When in doubt, go yellow. Traditional weight training is a balancer. When you're lifting, you're getting sympathetic, and when you're in between sets, resting, your body is trying to go parasympathetic. Yellow workouts have a great way of training both sides of the nervous system in this way. This is why these old-fashioned weight training workouts are less likely to burn you out and far more likely to keep you from overtraining.
Whenever you find yourself stuck after coming off a red-dominated period of training, a few weeks back in the yellow zone will help you keep your gains while restoring your metabolic potential.
One great rule of thumb for those who don't want to think too much about this is the following:
- Start your workouts in the red zone, perhaps 10 minutes of interval training.
- Move to yellow, spending 30-40 minutes in this zone.
- End your workout in the green zone with a long walk.
A few other general guidelines:
- Red zone workouts should stay in the 10-40 minutes time frame.
- Yellow: 90 minutes or less.
- Green: As long as you like.
An interesting side note regarding hot and cold recovery strategies. Cold immersion is sympathetic and stimulating short-term (first few seconds to minutes). It is parasympathetic longer term. When you get into a cold pool, it takes your breath away; it's stimulating... at first. Stay in, you adapt, and it will begin to sedate and relax you.
Hot is the opposite. It's sedating at first and stimulating for longer periods. Get in a sauna and it feels relaxing for the first minute or two. Stay in awhile and find yourself agitated and ready to get out.
This is useful info for those who can't train or want to aid recovery:
- Hot is like intervals and metcon.
- Cold is like yoga and tai chi.
Going back and forth between hot and cold is the best; it balances both ends of the nervous system. Contrast is like traditional weight training.
If you're really serious, consider investing in a heart rate variability (HRV) app. Heart rate variability is the heart rate's beat-to-beat variance. Most people think the heart beats like a metronome and is in constant sync. In fact, the heart is asynchronous and varies slightly by fractions of a second from beat to beat. The more varied it is, the more adaptable and healthier it is.
A higher than normal heart rate variability means you're more parasympathetic (green) and a lower than normal means more sympathetic (red).

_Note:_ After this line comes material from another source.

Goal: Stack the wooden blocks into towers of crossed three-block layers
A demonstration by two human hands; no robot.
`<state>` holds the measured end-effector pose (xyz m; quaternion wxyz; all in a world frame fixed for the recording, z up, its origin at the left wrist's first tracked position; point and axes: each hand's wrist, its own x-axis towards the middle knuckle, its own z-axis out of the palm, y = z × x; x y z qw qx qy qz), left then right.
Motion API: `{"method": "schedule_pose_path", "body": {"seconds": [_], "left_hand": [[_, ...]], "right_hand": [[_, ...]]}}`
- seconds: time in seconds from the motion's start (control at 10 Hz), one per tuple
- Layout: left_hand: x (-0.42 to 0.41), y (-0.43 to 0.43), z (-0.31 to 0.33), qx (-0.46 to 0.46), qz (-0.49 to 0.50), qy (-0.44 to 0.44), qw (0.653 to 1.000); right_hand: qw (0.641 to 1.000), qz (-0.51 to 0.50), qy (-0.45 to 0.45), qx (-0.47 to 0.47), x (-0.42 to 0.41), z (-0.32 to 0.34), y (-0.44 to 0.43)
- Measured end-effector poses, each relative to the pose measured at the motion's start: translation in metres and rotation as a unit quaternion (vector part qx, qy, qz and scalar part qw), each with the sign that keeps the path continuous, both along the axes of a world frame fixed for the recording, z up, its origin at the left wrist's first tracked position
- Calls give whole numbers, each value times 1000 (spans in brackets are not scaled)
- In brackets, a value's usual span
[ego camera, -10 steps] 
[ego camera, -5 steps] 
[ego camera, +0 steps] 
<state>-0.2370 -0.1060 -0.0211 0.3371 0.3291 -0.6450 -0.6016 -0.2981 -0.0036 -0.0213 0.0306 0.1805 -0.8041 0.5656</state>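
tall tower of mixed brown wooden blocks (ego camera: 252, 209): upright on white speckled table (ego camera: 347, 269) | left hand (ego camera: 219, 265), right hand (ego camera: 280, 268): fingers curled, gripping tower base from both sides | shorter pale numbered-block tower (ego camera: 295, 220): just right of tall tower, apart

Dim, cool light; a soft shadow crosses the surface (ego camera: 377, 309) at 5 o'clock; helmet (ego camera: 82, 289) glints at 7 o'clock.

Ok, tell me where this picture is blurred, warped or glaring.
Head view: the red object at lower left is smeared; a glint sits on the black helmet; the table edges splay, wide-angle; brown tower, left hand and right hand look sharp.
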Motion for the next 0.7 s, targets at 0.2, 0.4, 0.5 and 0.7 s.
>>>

Take about seven days to get a baseline, then use your day-to-day fluctuations in HRV to aid your training decisions. Measuring is best done first thing in the morning. My two favorite apps are Bioforce HRV and Hrv4training.
When the HRV deviates too far from your baseline, you want to move into the green training days and away from red. For example, my baseline HRV is 8.0. When I see it jump into the 9's, that almost always comes after some intense days of training and is a strong indication my body is trying to get back to balance. I aid it by moving to green zone workouts for a few days.
If it goes down into the 6's, I move to green or yellow, depending on what my training schedule says. This is an indispensable tool.
Working out and training are two different things. Working out is just flying blind and doing whatever. Training is having a plan and being smart. If you're going to train like an athlete, you need to learn to think smarter about exercise and recovery. If you don't, you'll be asking for burnout or worse.
Understanding this red, yellow, and green framework can help you choose workouts that suit your current metabolic state and keep you from burning yourself out. Using HRV, along with this framework, allows for tight control of training parameters and will keep you healthy, happy, and enjoying sustained, effective workouts.